Lo Jack Kerouac de Lo spazio sfinito (disegno di T. Pincio). |
Il valore del simbolo e della
simbolizzazione è essenziale ne Lo spazio
sfinito. Siamo in America, dove la cultura (e quindi la società) trova
fondamento nel simbolo, ed è lo stesso nell’universo “altro” e Avant-Pop di
Tommaso Pincio, «Negli anni Cinquanta il valore simbolico delle cose era
fondamentale. La gente si vestiva tutta allo stesso modo e pretendeva un
significato per tutto. Ogni cosa doveva corrispondere a qualcosa. Gli atti
sconvenienti erano quelli che non avevano un significato chiaro.» (p. 56). il simbolo è
qui lo strumento per trasformare l’intellegibile flusso storico in un insieme
di materiali da decostruire, trasformare, ricollocare.
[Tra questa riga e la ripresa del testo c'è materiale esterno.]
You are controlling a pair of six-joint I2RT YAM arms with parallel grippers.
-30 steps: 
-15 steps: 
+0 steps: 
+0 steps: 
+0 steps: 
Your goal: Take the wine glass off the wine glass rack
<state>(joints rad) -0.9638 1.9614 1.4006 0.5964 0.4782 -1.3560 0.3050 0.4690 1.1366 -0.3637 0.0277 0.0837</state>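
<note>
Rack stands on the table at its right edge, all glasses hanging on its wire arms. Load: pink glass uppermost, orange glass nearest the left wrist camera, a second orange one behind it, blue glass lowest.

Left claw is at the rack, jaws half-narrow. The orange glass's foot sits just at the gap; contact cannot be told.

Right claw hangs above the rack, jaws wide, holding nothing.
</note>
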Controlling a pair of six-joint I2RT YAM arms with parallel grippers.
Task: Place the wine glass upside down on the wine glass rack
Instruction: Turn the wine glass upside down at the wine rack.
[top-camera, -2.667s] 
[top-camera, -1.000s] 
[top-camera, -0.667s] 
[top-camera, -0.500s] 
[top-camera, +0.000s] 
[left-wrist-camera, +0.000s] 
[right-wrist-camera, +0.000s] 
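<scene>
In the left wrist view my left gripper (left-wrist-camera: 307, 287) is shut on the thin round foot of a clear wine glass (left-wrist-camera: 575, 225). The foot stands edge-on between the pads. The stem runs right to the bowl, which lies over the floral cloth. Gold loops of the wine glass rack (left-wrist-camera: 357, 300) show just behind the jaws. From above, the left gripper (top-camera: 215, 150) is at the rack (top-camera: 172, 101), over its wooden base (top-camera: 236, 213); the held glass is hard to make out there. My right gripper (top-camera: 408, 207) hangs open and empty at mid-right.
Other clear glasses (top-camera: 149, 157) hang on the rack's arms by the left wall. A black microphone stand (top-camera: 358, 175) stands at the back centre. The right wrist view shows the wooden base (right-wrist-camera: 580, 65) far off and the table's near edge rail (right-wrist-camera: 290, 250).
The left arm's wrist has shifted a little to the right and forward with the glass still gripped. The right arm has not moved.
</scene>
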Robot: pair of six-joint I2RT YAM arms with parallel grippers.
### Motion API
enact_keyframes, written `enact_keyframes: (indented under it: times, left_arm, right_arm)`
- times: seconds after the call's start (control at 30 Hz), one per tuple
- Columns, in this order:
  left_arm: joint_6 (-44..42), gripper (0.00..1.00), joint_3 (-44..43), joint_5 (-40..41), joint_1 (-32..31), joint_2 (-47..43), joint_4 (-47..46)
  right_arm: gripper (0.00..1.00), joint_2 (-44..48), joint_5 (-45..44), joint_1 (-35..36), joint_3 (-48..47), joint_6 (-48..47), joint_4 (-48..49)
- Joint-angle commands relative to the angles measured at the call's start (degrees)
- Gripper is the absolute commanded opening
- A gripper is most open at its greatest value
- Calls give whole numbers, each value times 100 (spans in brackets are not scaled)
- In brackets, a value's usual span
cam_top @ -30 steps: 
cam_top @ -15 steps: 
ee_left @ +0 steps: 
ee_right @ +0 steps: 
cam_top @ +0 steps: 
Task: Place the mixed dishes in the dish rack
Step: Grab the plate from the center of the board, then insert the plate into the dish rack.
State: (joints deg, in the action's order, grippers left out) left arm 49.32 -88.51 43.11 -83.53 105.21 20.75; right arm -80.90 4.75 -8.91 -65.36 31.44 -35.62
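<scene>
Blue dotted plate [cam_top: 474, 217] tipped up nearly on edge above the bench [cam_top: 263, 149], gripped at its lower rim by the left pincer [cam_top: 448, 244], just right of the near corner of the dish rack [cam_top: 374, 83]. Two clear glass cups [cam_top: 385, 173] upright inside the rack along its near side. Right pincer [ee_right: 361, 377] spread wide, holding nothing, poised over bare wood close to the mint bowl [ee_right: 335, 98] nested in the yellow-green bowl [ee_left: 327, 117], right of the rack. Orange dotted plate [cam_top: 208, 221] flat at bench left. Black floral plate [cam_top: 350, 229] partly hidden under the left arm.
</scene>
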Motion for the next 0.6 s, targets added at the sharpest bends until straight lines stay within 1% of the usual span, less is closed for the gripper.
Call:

La presenza degli storici impegnati nella
ricostruzione delle vicende narrate (ma sarà poi davvero così?) nonché la presenza
del libro di Marc Bloch Storia e
passatempo (presente solo nel 1956 de Lo
spazio sfinito), sono ulteriori metafore della “possibilizzazione” della
storia alla base di questa stupenda narrazione, «è quella che gli storici
chiamano possibilizzazione del Passato e si fonda sull’idea che la realtà non
sia altro che un piano inclinato e che i fatti non possano far altro che
rotolare verso il basso ovvero verso la finzione» (p. 67).
Fra simboli e immagini meravigliose
(come le catwalker nello spazio e
tutto il capitolo 1956) Tommaso
Pincio chiude la sua narrazione in un inghiottire malinconico, un fade to gray già saturo, in qualche modo
corrotto, che ci lascia in uno stato di sadness,
tutt’oggi categoria emozionale e artistica contemporaneissima.